ASSIGNMENT:
Stop after the line that contains "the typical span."; until then, restate each line of the entries word for word from the very first.
INPUT MATERIAL Block Start
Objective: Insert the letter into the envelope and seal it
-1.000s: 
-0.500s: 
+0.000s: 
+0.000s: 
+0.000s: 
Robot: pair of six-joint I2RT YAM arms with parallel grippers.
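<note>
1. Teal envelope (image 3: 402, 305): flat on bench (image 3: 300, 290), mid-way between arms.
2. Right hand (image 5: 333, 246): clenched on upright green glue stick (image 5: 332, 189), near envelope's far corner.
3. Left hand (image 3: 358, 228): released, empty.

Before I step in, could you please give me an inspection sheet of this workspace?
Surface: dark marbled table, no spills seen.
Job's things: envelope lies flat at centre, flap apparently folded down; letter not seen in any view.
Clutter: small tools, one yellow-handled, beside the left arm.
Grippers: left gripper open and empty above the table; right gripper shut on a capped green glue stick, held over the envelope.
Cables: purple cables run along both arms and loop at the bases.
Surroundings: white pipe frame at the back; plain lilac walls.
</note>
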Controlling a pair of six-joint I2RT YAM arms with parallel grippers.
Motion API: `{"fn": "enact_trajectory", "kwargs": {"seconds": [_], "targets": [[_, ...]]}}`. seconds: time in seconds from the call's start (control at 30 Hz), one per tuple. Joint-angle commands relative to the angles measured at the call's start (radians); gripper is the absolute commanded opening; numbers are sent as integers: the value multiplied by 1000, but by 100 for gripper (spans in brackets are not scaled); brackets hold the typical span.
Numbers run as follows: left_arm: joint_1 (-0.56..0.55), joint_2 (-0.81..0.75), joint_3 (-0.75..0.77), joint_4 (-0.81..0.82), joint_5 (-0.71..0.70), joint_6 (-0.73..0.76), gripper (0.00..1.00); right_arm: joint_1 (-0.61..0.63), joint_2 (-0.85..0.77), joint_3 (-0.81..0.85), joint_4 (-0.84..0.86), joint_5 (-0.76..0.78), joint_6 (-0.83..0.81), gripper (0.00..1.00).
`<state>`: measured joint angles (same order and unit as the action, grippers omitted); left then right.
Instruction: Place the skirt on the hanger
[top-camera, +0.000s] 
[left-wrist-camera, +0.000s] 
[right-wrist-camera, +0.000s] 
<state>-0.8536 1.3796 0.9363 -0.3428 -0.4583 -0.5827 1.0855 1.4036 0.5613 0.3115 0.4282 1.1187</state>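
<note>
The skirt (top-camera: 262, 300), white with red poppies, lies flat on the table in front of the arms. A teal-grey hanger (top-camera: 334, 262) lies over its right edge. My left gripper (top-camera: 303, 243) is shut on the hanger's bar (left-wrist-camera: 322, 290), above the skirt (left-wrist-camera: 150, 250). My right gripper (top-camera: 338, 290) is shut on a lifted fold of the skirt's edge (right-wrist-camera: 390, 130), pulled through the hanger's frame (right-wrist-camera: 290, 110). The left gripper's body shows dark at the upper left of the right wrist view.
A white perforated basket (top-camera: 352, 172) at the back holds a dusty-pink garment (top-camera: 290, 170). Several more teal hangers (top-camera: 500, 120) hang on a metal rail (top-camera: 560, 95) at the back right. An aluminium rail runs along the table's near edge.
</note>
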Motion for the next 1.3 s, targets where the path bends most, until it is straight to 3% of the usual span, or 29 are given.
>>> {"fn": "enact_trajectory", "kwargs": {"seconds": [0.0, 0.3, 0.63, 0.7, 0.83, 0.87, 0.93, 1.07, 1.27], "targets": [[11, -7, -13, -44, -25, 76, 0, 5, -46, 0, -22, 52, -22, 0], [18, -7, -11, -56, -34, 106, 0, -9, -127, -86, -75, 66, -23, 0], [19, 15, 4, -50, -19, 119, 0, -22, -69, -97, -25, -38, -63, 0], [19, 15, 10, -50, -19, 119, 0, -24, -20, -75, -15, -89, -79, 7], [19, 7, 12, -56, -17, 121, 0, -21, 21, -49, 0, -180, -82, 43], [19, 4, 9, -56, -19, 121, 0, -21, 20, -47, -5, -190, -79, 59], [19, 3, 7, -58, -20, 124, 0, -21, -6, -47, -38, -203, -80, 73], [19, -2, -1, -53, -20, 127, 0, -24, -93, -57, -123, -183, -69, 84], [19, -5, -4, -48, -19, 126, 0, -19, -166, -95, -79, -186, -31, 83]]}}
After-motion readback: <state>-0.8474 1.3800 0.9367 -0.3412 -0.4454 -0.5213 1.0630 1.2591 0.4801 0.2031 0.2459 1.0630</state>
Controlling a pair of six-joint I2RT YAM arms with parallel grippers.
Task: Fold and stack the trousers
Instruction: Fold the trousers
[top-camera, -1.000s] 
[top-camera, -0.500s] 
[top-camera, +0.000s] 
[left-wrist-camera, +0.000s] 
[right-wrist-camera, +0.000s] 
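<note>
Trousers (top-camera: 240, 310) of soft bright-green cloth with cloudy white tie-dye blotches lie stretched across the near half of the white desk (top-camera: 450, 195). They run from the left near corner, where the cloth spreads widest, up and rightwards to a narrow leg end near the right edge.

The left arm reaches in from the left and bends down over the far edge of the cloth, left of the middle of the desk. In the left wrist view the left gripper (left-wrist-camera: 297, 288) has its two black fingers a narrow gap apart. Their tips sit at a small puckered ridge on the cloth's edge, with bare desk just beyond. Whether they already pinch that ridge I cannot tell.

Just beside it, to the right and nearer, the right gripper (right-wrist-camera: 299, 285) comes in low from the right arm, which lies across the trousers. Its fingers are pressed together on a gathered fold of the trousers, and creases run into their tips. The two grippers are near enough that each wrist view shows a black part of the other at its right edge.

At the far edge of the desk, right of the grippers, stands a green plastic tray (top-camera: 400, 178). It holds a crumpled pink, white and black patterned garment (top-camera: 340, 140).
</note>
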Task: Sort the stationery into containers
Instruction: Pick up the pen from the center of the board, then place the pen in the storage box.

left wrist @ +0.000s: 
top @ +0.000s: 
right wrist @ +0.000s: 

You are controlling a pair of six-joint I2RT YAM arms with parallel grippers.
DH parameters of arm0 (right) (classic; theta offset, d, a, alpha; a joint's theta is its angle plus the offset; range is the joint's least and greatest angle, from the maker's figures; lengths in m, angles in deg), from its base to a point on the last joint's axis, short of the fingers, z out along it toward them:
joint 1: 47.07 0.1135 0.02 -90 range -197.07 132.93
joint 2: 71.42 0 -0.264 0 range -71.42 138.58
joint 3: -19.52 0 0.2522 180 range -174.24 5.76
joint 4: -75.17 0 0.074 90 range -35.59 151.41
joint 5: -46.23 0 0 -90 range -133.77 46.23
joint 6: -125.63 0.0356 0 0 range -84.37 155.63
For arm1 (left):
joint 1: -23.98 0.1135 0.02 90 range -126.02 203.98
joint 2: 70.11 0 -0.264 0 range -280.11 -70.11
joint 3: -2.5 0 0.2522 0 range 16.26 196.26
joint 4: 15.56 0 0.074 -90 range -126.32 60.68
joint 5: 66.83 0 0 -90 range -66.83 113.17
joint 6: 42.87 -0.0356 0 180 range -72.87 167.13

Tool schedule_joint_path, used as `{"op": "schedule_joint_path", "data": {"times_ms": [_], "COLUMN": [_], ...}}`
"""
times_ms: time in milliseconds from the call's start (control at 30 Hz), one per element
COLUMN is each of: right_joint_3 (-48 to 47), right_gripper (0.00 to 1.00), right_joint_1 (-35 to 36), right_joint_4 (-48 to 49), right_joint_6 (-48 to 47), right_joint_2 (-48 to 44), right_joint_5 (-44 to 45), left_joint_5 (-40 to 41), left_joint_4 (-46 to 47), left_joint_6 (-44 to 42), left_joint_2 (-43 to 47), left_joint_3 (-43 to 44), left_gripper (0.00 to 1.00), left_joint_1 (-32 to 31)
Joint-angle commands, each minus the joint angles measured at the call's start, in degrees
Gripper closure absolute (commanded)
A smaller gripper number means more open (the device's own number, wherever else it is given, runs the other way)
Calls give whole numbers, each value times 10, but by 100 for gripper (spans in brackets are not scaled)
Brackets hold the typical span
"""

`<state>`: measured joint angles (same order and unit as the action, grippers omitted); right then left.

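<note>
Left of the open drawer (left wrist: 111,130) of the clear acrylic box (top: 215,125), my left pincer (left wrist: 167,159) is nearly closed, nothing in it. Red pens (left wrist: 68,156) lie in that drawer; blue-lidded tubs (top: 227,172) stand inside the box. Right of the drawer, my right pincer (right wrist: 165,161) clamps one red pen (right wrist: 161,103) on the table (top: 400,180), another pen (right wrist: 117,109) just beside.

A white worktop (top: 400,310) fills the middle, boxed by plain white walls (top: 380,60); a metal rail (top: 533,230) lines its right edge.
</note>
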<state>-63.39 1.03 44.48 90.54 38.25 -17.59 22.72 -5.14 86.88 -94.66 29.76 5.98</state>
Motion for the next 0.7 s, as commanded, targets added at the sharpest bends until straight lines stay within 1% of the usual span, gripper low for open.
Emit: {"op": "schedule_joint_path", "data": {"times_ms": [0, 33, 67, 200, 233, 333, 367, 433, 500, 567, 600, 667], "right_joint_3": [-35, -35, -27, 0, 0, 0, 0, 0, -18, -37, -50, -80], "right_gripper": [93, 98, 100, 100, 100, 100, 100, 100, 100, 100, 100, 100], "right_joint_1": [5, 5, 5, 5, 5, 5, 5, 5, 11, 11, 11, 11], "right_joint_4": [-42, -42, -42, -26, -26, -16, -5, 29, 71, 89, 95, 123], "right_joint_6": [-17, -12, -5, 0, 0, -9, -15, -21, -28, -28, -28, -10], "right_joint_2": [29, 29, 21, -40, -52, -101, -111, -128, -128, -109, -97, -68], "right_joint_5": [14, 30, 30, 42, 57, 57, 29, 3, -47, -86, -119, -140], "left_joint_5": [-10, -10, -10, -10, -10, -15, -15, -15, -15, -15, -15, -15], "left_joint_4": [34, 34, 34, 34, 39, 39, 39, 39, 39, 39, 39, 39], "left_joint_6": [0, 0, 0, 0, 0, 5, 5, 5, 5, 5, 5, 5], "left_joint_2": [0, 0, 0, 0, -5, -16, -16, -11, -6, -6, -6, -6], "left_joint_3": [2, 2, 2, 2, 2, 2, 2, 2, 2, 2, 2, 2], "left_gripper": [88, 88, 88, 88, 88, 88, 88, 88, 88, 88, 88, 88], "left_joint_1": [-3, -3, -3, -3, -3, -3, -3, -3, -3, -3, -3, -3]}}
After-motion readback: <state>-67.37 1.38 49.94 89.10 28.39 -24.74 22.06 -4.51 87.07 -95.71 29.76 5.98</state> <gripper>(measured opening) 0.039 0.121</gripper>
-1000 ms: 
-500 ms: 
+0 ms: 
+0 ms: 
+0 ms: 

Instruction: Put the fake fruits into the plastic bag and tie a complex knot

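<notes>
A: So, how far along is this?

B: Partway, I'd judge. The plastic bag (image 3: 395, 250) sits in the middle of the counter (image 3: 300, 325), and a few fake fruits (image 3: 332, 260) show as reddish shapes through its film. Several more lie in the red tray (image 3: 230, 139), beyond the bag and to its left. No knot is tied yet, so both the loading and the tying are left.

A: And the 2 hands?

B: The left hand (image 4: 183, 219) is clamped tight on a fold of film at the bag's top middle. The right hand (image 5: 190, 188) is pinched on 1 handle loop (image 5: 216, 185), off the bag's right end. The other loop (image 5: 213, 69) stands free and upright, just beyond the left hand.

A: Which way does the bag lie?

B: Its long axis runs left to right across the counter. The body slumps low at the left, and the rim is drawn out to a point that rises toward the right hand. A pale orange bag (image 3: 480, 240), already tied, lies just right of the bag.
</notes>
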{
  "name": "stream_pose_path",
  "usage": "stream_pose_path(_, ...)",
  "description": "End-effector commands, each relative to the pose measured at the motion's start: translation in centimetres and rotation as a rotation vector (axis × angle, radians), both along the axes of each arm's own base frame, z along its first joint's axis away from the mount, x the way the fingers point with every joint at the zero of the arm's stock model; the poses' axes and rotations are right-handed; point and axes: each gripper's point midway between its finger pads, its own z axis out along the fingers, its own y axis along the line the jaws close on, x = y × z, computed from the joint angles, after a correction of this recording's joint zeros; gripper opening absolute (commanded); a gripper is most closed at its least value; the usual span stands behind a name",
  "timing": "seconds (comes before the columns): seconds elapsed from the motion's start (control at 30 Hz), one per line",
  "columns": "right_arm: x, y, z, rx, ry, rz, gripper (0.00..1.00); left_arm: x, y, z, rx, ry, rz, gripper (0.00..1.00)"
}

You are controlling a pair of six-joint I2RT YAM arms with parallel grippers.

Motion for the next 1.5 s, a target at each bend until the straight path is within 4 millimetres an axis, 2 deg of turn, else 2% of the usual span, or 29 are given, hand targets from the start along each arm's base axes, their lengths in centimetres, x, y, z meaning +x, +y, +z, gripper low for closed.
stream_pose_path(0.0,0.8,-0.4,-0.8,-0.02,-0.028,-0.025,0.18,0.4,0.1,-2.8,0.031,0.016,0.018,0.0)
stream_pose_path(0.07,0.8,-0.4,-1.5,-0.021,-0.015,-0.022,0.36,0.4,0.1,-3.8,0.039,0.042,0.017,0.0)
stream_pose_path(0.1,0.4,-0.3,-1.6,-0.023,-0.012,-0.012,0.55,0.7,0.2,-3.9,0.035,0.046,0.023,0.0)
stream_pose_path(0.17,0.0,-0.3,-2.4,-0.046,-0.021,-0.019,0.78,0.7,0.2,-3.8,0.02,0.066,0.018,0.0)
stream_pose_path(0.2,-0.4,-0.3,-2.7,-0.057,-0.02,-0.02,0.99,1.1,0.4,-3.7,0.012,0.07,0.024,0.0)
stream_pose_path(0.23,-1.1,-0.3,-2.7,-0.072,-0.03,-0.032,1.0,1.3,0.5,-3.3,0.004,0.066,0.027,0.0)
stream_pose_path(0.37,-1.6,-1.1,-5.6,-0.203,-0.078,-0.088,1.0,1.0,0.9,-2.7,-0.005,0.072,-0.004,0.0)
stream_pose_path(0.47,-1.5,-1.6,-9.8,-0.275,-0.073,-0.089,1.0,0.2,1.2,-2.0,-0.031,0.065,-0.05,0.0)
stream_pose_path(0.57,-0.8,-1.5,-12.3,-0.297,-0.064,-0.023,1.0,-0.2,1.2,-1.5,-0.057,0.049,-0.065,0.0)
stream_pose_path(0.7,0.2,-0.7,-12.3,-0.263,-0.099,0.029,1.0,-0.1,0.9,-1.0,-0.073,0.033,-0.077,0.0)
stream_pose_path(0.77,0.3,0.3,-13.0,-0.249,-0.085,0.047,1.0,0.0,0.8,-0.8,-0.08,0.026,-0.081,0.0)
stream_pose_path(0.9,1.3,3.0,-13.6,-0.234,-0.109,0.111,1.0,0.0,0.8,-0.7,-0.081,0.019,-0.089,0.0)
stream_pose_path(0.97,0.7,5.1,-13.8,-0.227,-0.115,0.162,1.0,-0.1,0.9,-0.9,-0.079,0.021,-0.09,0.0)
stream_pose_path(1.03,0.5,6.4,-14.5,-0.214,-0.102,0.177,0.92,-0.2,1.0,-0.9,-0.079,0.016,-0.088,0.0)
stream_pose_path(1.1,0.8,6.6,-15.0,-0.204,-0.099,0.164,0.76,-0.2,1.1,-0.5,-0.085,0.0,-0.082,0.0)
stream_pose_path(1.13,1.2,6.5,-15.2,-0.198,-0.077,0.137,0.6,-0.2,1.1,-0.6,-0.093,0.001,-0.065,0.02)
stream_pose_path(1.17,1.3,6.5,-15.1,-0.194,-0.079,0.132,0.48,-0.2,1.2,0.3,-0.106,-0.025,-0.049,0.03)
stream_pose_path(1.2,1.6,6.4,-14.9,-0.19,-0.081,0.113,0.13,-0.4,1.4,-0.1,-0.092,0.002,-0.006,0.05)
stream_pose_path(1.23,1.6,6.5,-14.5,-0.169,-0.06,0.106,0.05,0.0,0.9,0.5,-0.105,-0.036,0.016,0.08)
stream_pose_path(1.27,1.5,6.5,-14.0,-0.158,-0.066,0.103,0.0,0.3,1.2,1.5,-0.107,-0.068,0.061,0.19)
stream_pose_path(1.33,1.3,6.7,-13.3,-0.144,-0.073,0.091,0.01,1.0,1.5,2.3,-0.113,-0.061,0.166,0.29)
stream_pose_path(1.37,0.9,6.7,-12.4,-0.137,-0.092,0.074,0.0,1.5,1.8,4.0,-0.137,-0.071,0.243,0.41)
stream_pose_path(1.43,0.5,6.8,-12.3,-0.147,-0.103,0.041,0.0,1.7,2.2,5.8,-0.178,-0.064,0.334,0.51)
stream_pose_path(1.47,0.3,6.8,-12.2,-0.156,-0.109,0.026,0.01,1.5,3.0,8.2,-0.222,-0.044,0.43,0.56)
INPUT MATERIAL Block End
WRITTEN RESPONSE:
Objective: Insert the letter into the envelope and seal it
-1.000s: 
-0.500s: 
+0.000s: 
+0.000s: 
+0.000s: 
Robot: pair of six-joint I2RT YAM arms with parallel grippers.
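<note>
1. Teal envelope (image 3: 402, 305): flat on bench (image 3: 300, 290), mid-way between arms.
2. Right hand (image 5: 333, 246): clenched on upright green glue stick (image 5: 332, 189), near envelope's far corner.
3. Left hand (image 3: 358, 228): released, empty.

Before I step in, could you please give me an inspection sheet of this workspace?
Surface: dark marbled table, no spills seen.
Job's things: envelope lies flat at centre, flap apparently folded down; letter not seen in any view.
Clutter: small tools, one yellow-handled, beside the left arm.
Grippers: left gripper open and empty above the table; right gripper shut on a capped green glue stick, held over the envelope.
Cables: purple cables run along both arms and loop at the bases.
Surroundings: white pipe frame at the back; plain lilac walls.
</note>
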Controlling a pair of six-joint I2RT YAM arms with parallel grippers.
Motion API: `{"fn": "enact_trajectory", "kwargs": {"seconds": [_], "targets": [[_, ...]]}}`. seconds: time in seconds from the call's start (control at 30 Hz), one per tuple. Joint-angle commands relative to the angles measured at the call's start (radians); gripper is the absolute commanded opening; numbers are sent as integers: the value multiplied by 1000, but by 100 for gripper (spans in brackets are not scaled); brackets hold the typical span.

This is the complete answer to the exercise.